Eliza Ingram Fancher (1820?-1857) - Born in Illinois around 1820, or perhaps earlier, Eliza married Alexander Fancher in Coles County, Illinois on May 12, 1836. The couple would eventually have ten children, all but two of whom would be killed in the Mountain Meadows Massacre. In 1841, the couple and their children moved to Missouri, and a few years later, they were living in Carroll County, Arkansas. The Fanchers, and all their children were caught in the Mountain Meadows Massacre of September, 1857. Alexander, Eliza, and their children, Hampton, 19, William, 17, Mary, 15, Thomas, 14, Martha, 10, and twins, Magaret and Sara, 7, were killed. Only their two youngest children, Christopher "Kit" Carson Fancher, 5 years-old, and daughter, Tryphena, were spared.
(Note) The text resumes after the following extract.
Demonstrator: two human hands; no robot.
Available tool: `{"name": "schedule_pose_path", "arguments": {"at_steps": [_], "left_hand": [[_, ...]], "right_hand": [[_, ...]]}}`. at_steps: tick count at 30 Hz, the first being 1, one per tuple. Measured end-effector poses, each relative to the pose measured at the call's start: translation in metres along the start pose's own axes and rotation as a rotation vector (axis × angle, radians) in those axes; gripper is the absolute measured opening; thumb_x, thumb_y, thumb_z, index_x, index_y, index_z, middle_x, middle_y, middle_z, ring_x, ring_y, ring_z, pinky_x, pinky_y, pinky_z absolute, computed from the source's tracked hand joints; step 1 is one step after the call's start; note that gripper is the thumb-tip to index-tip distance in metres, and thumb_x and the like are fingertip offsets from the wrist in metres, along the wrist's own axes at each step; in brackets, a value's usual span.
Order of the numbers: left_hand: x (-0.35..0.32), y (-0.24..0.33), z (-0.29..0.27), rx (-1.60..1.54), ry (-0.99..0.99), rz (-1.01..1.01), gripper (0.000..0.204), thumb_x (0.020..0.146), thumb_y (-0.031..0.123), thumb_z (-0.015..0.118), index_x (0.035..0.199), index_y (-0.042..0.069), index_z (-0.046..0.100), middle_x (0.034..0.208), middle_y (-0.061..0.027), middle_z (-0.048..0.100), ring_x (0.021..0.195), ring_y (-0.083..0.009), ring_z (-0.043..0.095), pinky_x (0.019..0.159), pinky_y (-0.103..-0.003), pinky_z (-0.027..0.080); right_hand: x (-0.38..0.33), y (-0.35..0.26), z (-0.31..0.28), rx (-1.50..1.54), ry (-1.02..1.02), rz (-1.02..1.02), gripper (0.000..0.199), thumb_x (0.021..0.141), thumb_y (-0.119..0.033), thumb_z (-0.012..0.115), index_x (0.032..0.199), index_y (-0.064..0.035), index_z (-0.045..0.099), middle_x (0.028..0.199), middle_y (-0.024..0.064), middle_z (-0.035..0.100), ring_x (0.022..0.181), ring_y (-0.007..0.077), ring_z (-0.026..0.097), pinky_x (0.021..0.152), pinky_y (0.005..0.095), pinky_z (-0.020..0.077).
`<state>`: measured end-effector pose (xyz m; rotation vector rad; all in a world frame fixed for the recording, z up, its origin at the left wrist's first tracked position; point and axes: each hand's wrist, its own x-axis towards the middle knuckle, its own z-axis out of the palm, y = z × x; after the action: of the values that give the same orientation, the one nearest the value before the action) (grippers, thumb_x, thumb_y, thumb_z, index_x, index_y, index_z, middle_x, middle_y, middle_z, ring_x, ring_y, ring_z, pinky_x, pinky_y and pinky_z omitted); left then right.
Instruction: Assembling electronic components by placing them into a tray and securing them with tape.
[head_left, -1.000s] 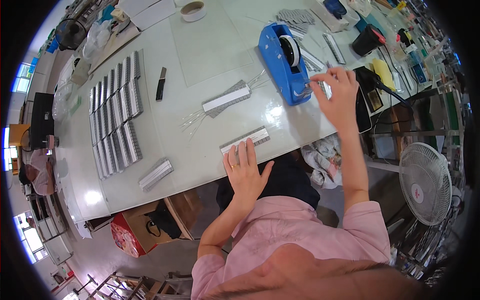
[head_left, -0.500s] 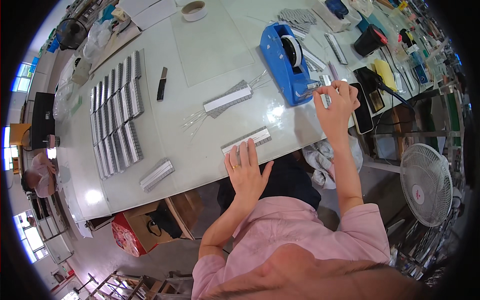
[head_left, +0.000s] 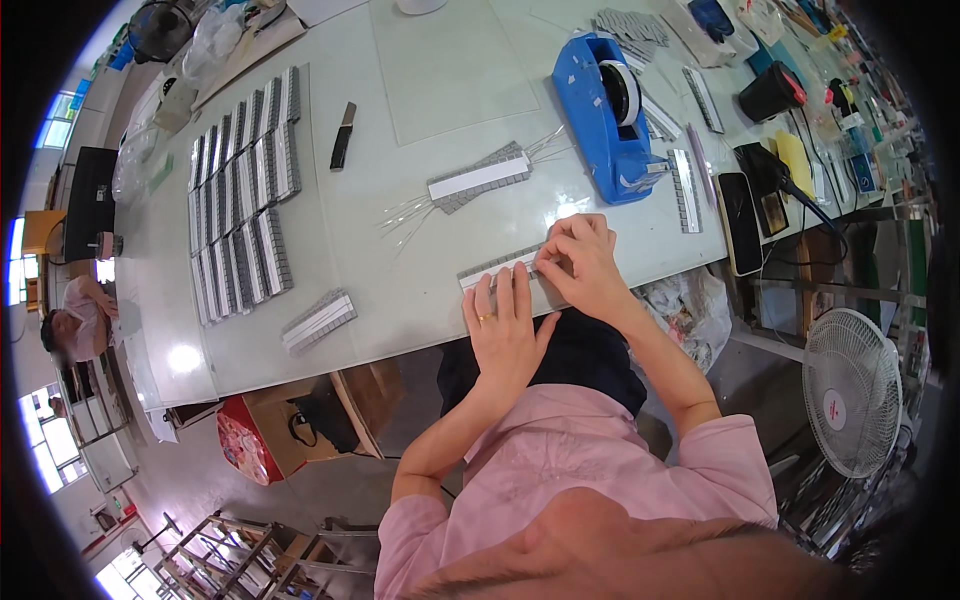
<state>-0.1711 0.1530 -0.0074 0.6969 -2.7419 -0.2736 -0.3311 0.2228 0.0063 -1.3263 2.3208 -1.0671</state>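
Note:
A narrow grey-and-white strip (head_left: pixel 476 276) lies near the table's front edge. My left hand (head_left: pixel 503 325) rests on it with the fingers stretched out flat along its length. At the strip's right end, my right hand (head_left: pixel 582 265) has thumb and fingertips pinched together; anything between them is too small to make out. Behind both hands lies a grey bundle with a white band (head_left: pixel 480 180), thin clear strands fanning from both ends. A blue tape dispenser (head_left: pixel 590 125) with a roll in it stands beyond my right hand.
Rows of similar strips (head_left: pixel 240 200) cover the left side, with a loose stack (head_left: pixel 320 320) nearer the edge. A knife (head_left: pixel 343 140) lies mid-table. Right of the dispenser are another strip (head_left: pixel 685 190) and a phone (head_left: pixel 739 222). A fan (head_left: pixel 850 395) stands right; another person (head_left: pixel 88 312) is far left.
My right hand has come from the dispenser's front, left and down to the strip's right end. The left hand stays on the strip. The whole view has shifted slightly.

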Motion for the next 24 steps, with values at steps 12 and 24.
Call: {"name": "schedule_pose_path", "arguments": {"at_steps": [12, 24], "left_hand": [[-0.001, -0.001, 0.001, 0.006, -0.022, 0.001, 0.082, 0.08, 0.045, 0.078, 0.146, 0.004, 0.049, 0.14, -0.0133, 0.048, 0.131, -0.0372, 0.042, 0.112, -0.055, 0.033], [-0.015, -0.029, 0.001, -0.016, 0.128, 0.175, 0.049, 0.083, 0.029, 0.076, 0.129, 0.012, 0.066, 0.131, -0.007, 0.057, 0.116, -0.0251, 0.053, 0.095, -0.046, 0.04]], "right_hand": [[-0.014, -0.012, 0.015, -0.348, 0.309, -0.204, 0.02, 0.079, -0.022, 0.078, 0.098, -0.017, 0.072, 0.11, 0.0027, 0.057, 0.113, 0.0305, 0.047, 0.093, 0.0486, 0.0293], [0.071, -0.003, 0.01, -0.245, 0.182, -0.231, 0.055, 0.075, -0.022, 0.079, 0.127, -0.0183, 0.064, 0.122, 0.0068, 0.055, 0.116, 0.033, 0.046, 0.095, 0.0478, 0.037]]}}
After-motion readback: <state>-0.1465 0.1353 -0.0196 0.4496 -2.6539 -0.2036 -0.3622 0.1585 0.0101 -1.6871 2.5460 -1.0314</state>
Tryphena D. Fancher WilsonTryphena D. Fancher (1855-1897) - The youngest of the Fancher's nine children, Tryphena was born to Alexander and Eliza Fancher, on November 18, 1855. Twenty-two months old at the time of the massacre, she and her five year-old brother, Christopher, were the only ones in the family to survive. She and her brother were placed with a Mormon family for two years, where she was referred to as "Annie." Afterwards they were returned to Arkansas where they were raised by a cousin, Hampton Bynum Fancher and his wife Eliza in Osage, Arkansas. Tryphena grew up and married a farmer named James Chaney Wilson on July 8, 1871 in Carroll County, Arkansas. The couple had ten children. Tryphena died on April 30, 1897. Her husband, James remarried, and he and his new wife raised those children not yet grown. James died On May 1, 1923.